En México, tres de cada 10 mujeres presentan ansiedad y depresión perinatal

En México, tres de cada 10 mujeres presentan ansiedad y depresión perinatal

FOTO: IMSS/CUARTOSCURO.COM

En México, alrededor del 30 por ciento de las mujeres desarrollan ansiedad y depresión durante el embarazo o el posparto, una condición que incrementa de manera significativa el riesgo de afectaciones en el bienestar y el desarrollo de sus bebés, señaló la doctora María del Pilar Meza Rodríguez, investigadora en ciencias médicas del Instituto Nacional de Perinatología “Isidro Espinosa de los Reyes”.

La especialista, adscrita al Departamento de Neurociencias, indicó que diversos estudios demuestran que estos trastornos emocionales durante la gestación pueden provocar alteraciones biológicas en la placenta, como la metilación placentaria que modifica y reduce el funcionamiento de cuatro genes clave para el desarrollo neurológico del feto. En consecuencia, niñas y niños nacidos de madres que atraviesan ansiedad o depresión pueden presentar retrasos en su desarrollo neurológico.

Por lo anterior, la investigadora subrayó la importancia de identificar de manera temprana los factores de riesgo emocionales durante el embarazo, debido a que una detección oportuna puede disminuir las afectaciones en la salud tanto de la madre como del bebé.

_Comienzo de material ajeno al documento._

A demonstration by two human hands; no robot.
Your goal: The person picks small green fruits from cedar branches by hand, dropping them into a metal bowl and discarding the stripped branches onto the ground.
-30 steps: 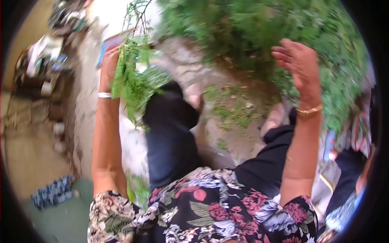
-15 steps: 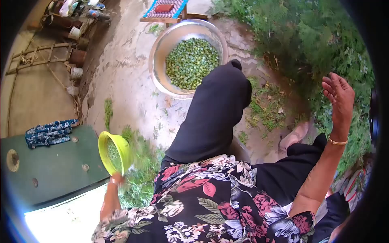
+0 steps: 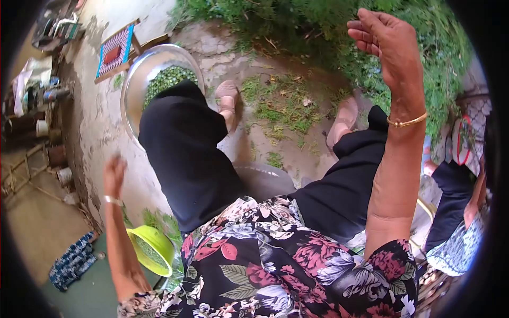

Ante este panorama, Meza explicó que el Instituto Nacional de Perinatología aplica instrumentos de tamizaje −conjunto de pruebas diseñadas para detectar de forma temprana signos de alteraciones emocionales− a las pacientes embarazadas, con la finalidad de identificar a quienes presentan mayor probabilidad de padecer afectaciones emocionales y canalizarlas a atención especializada.

Por su parte, Lizeth Cuara, especialista en bienestar materno y CEO de Misty Phases, explicó que la depresión posparto puede estar asociada a cambios hormonales, falta de sueño, agotamiento físico, así como factores emocionales y sociales: estrés, aislamiento o ausencia de redes de apoyo, por ejemplo. “Se trata de una condición frecuente, real y tratable, cuya detección oportuna es clave para la salud de las madres y sus hijos”.

Aunque no siempre es posible prevenir la depresión posparto, la evidencia científica muestra que el acompañamiento emocional, el acceso oportuno a servicios de salud mental y la existencia de una red de apoyo sólida pueden reducir su impacto y favorecer una pronta recuperación. Hábitos como el descanso adecuado, una alimentación balanceada y la actividad física moderada también contribuyen al bienestar emocional.

En este contexto, especialistas de la salud promueven una visión integral del posparto, en la que el cuidado del cuerpo y la mente se aborden de manera conjunta. Reconocer la importancia del autocuidado, agregan, permite un proceso de recuperación más consciente, acompañado y libre de estigmas con efectos positivos en la salud materna y familiar.